A new multifaceted partnership would see Ericsson combine its ICT scale and assets with the frontline response of the International Rescue Committee (IRC) to improve disaster and crisis response using mobile technology.

IRC provides assistance to people facing conflict and disaster, through the provision of healthcare, infrastructure, education and economic support in 40 countries.

IRC committee adviser on public–private partnerships and innovation Allan Freedman noted that, like many industries and sectors today, the landscape of humanitarian response was changing.
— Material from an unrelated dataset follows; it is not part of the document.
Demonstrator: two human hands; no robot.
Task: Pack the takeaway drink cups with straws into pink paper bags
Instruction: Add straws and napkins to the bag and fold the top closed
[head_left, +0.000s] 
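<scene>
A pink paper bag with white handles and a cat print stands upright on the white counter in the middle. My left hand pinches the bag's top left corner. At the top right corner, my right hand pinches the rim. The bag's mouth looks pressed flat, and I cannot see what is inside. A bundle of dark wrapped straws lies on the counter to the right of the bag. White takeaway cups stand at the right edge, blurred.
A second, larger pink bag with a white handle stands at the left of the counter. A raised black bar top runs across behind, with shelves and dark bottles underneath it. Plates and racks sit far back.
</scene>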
“Globally, we are at a point of response greater than ever seen before,” he said, stating that partnerships were now a necessity to respond effectively to the humanitarian crises currently experienced.

On the sidelines of the Ericsson Business Innovation Forum, held in Sweden last week, he pointed out that ten-million people were displaced in Syria, while West Africa had been crippled by the outbreak of Ebola.

Further, South Sudan, Afghanistan and Pakistan, besides others, were facing humanitarian crises that required a more effective humanitarian response.

“The world of humanitarian response is challenged like never before. The spread of Ebola, the Syrian refugee crisis and [the ongoing] crisis in South Sudan all present different challenges to those working with humanitarian response,” said Ericsson sustainability and corporate responsibility VP Elain Weidman-Grunewald.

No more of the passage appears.